§ About this exercise
The data below holds the lines to copy: everything from the line containing "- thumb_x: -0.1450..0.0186" to the line containing "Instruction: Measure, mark", both ends included, set down exactly.
────────
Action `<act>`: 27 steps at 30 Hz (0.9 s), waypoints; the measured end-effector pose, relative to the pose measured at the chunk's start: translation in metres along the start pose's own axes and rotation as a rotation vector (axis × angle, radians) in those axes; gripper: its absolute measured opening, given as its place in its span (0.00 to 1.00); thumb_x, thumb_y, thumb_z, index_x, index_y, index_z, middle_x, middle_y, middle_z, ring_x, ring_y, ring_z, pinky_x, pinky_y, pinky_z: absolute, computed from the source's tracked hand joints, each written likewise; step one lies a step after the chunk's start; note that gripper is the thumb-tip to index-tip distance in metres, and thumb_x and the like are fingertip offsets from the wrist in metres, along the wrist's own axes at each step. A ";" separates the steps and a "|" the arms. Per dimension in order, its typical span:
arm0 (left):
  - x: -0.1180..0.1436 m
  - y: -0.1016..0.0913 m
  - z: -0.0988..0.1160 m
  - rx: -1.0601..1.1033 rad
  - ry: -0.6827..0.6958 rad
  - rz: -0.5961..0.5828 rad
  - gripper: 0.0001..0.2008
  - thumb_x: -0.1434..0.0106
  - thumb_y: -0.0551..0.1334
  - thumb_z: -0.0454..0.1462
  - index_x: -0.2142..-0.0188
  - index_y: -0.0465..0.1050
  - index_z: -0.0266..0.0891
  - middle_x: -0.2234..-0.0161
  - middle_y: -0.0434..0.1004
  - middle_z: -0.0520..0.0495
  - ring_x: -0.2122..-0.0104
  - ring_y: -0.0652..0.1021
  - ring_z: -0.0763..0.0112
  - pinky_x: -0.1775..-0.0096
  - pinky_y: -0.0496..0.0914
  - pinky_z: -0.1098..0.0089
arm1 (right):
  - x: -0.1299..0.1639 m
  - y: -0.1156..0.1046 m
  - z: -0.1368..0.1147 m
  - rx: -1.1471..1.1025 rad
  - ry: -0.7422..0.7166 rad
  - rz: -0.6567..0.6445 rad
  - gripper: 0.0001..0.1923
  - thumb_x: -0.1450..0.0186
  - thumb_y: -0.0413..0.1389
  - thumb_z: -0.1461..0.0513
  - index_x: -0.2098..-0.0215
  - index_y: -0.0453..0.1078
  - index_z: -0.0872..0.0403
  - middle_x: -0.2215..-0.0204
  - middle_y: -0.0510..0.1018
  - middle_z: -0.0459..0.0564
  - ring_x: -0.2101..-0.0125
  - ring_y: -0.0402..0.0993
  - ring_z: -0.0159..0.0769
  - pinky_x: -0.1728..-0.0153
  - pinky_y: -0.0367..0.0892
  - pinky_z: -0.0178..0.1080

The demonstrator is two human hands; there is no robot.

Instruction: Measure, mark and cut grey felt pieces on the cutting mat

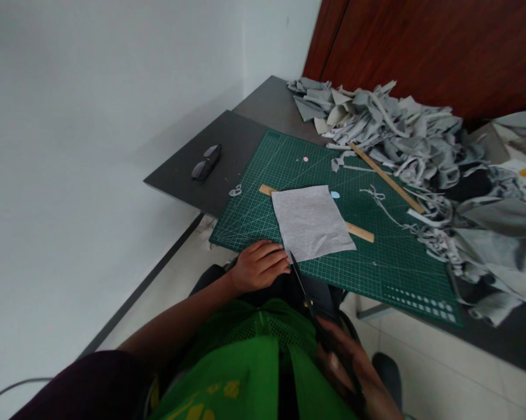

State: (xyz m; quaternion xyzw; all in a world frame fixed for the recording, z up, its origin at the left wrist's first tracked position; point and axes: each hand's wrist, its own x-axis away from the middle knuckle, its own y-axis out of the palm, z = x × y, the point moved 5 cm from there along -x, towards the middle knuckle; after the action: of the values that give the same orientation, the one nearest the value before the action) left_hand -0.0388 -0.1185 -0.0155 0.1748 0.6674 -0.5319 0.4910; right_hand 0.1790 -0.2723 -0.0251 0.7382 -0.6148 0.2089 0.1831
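A square piece of light grey cloth (313,221) lies on the green cutting mat (249,216), over a wooden ruler (360,231) that sticks out on both sides. My left hand (260,266) is at the mat's front edge, its fingers together on the cloth's near left corner; the thumb is hidden. Black-handled scissors (304,291) are in my right hand (348,359), low in front of the green apron. Their blades point up and away from me, with the tip at that same corner. The blades look nearly closed.
A heap of grey cloth scraps (403,134) covers the table's right side. A second wooden ruler (387,178) lies against it. Thin cloth strips (379,198) lie on the mat. Glasses (206,163) rest on the dark tabletop (175,169), beside a white wall.
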 end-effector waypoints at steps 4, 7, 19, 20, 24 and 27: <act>0.000 -0.001 0.000 0.004 -0.001 0.007 0.07 0.29 0.68 0.40 0.56 0.77 0.40 0.59 0.87 0.50 0.56 0.85 0.64 0.52 0.80 0.61 | 0.000 -0.004 0.004 0.064 -0.018 0.009 0.37 0.36 0.63 0.37 0.36 0.76 0.45 0.34 0.75 0.56 0.28 0.60 0.59 0.34 0.65 0.56; 0.001 0.000 0.000 0.001 -0.009 -0.011 0.06 0.29 0.68 0.41 0.56 0.78 0.41 0.58 0.87 0.50 0.55 0.85 0.65 0.51 0.79 0.61 | 0.000 -0.009 0.010 0.083 0.017 0.034 0.37 0.37 0.63 0.37 0.35 0.75 0.43 0.32 0.73 0.54 0.29 0.61 0.59 0.32 0.61 0.57; 0.001 0.000 0.000 0.000 -0.009 -0.018 0.06 0.29 0.68 0.41 0.57 0.78 0.41 0.58 0.87 0.51 0.55 0.85 0.65 0.51 0.79 0.61 | -0.005 0.004 -0.002 -0.007 -0.025 -0.090 0.36 0.33 0.60 0.39 0.32 0.71 0.43 0.34 0.75 0.57 0.32 0.66 0.56 0.30 0.56 0.59; 0.001 0.000 0.000 -0.005 -0.010 -0.018 0.06 0.29 0.68 0.41 0.57 0.79 0.42 0.58 0.87 0.51 0.56 0.85 0.65 0.51 0.80 0.61 | -0.005 0.005 -0.002 -0.014 -0.021 -0.109 0.37 0.33 0.60 0.39 0.32 0.71 0.44 0.34 0.75 0.58 0.32 0.67 0.56 0.31 0.57 0.59; 0.000 0.000 0.000 -0.022 -0.005 -0.015 0.06 0.28 0.68 0.41 0.58 0.79 0.42 0.59 0.87 0.52 0.56 0.85 0.66 0.51 0.80 0.61 | -0.007 0.006 0.002 -0.037 -0.013 -0.118 0.37 0.34 0.62 0.40 0.31 0.70 0.45 0.34 0.74 0.59 0.32 0.67 0.56 0.30 0.57 0.59; 0.001 0.001 0.000 -0.021 0.000 -0.007 0.06 0.28 0.68 0.41 0.58 0.79 0.42 0.59 0.87 0.51 0.56 0.85 0.65 0.51 0.80 0.61 | -0.007 0.006 0.002 -0.053 -0.005 -0.114 0.39 0.35 0.63 0.39 0.31 0.70 0.45 0.33 0.74 0.59 0.32 0.67 0.56 0.31 0.58 0.58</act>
State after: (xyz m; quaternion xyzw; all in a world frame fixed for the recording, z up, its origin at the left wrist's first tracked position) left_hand -0.0391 -0.1184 -0.0170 0.1671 0.6737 -0.5265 0.4909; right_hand 0.1723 -0.2684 -0.0306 0.7675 -0.5774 0.1797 0.2129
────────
§ Response to the task
  - thumb_x: -0.1450..0.0186
  - thumb_y: -0.0413..0.1389
  - thumb_z: -0.1461..0.0513
  - index_x: -0.2098..-0.0215
  - index_y: -0.0453..0.1078
  - index_z: -0.0872..0.0403
  - middle_x: -0.2215..-0.0204
  - middle_y: -0.0510..0.1018
  - middle_z: -0.0459..0.0564
  - ring_x: -0.2101..-0.0125
  - ring_y: -0.0402..0.0993
  - ring_z: -0.0159..0.0769
  - pinky_x: -0.1728..-0.0153
  - pinky_y: -0.0367..0.0892
  - pinky_z: -0.0178..0.1080

The demonstrator is two human hands; there is no robot.

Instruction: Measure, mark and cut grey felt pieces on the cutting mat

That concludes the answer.